We’ve entered the most hectic of the hectic days – those just before Christmas. Despite mutating pestilences, we have, again, managed to get the world ready just in time before the holidays, and can finally start stressing about the real question: how many books from Barack Obama’s 2021 favourites list did we read this past year?

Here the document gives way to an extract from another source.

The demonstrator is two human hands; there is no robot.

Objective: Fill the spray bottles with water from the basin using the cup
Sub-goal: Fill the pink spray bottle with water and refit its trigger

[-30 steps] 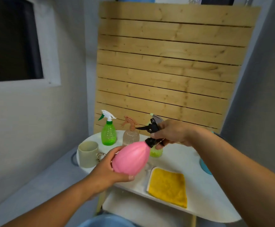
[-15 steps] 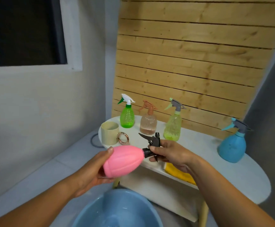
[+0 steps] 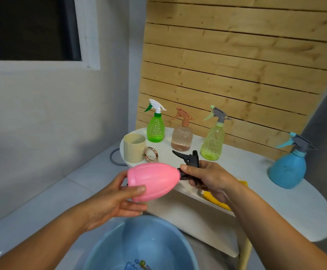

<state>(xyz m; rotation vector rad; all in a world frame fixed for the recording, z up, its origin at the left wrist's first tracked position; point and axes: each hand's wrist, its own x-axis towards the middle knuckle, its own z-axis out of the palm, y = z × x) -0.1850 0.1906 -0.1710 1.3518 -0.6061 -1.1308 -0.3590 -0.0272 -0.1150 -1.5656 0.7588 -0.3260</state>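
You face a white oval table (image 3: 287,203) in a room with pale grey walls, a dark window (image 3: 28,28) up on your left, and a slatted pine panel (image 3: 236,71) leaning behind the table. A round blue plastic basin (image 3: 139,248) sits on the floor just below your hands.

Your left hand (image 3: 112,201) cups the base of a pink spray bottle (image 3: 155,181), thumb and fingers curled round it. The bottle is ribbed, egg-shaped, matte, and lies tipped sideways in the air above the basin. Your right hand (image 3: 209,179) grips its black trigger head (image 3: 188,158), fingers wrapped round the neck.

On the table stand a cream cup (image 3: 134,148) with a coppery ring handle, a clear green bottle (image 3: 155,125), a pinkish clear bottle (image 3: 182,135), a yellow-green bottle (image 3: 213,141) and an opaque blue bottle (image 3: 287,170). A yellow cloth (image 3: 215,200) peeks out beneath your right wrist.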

This Yuletide has begun with some sadness: the past week the world has lost two important literary figures. Feminist activist, theorist, professor and writer bell hooks passed away on 15 December. She had a huge influence on the discussion around race, gender and class especially in the US, but her work resonated around the world. For a beginner I can recommend her classic from the 80s: Feminist Theory – From Margin to Center. In it she argues how mainstream feminism relies heavily on spokeswomen who mainly represent white and middle-class women. This is of course timely reading also now, as the fourth wave thrust the intersectionality very much to front and center of the feminist debate.
hooks adopted her pen name from her great-grandmother, and put it in lowercase letters in order to “convey that what is most important to focus upon is her works, not her personal qualities: the “substance of books, not who I am.”
I have written about hooks earlier, and this masters of feminist writing post shall also be your last-minute Christmas gift shopping list. You’re welcome.
Except that there’s also another one on feminist writers’ hall of fame. Maybe for your birthday?

We also lost Eve Babitz, another literary and cultural powerhouse. I wrote about her biography and works earlier, and for those unfamiliar with Babitz’s work, herewith a teaser (it also conveniently comes with links to posts about Babitz’s other books) :
I read a biography of Eve Babitz, written by Vanity Fair contributing editor Lili Anolik, so it was going to be a glamorous do. I am known to have a semi-official obsession with Eve Babitz and her something of an arch-nemesis, Joan Didion, and their literary descriptions of sex, drugs & rock’n roll California of the 60s and 70s they became famous for. I admire their writing and so was not sure exactly what new “Hollywood’s Eve” could possibly bring. Turns out, the book was a bit like the anarchic sister of Tina Brown’s autobiography about her life in journalism and the mad Eighties in Manhattan.
Hollywood’s Eve was an entertaining ride – Babitz herself had contributed to the writing process with interviews and anecdotes, so it gave the text a nice, endorsing touch. Babitz’s own oeuvre is overall very soundbite-y, and also Anolik laces her text with hilarious one-liners:
What to wear when taking cocaine on acid? A Finnish cotton caftan (admittedly more hilarious for the Finnish readership I admit).
What is the reason for Keith Richards’s not dying? He doesn’t mix his drugs.
A need to know tidbit: Eve Babitz’s sister Mirandi was behind clothing Jim Morrison in the skintight, deliciously thin leather trousers. Her clothing brand handmade the trousers of soft brown cowhide, so dainty it was actually meant for making gloves.
(I have no idea why I was so impressed by this fact, but here it is, and the pants are on display at the Hard Rock Café in Hollywood)
Again, I warmly recommend reading both Babitz and Didion. I wrote about them two years ago in “The Vintage Party Girls” and “Party Girls Die in Pearls“. They didn’t much like each other when they were the hot shit in California. Frankly their decades old, bygone literary feud is the only one I can feign interest in caring about, as the world around me continues to sink into the hellhole of its own making.
May she rest in peace, and may her literary nemesis Joan Didion have many a happy return still.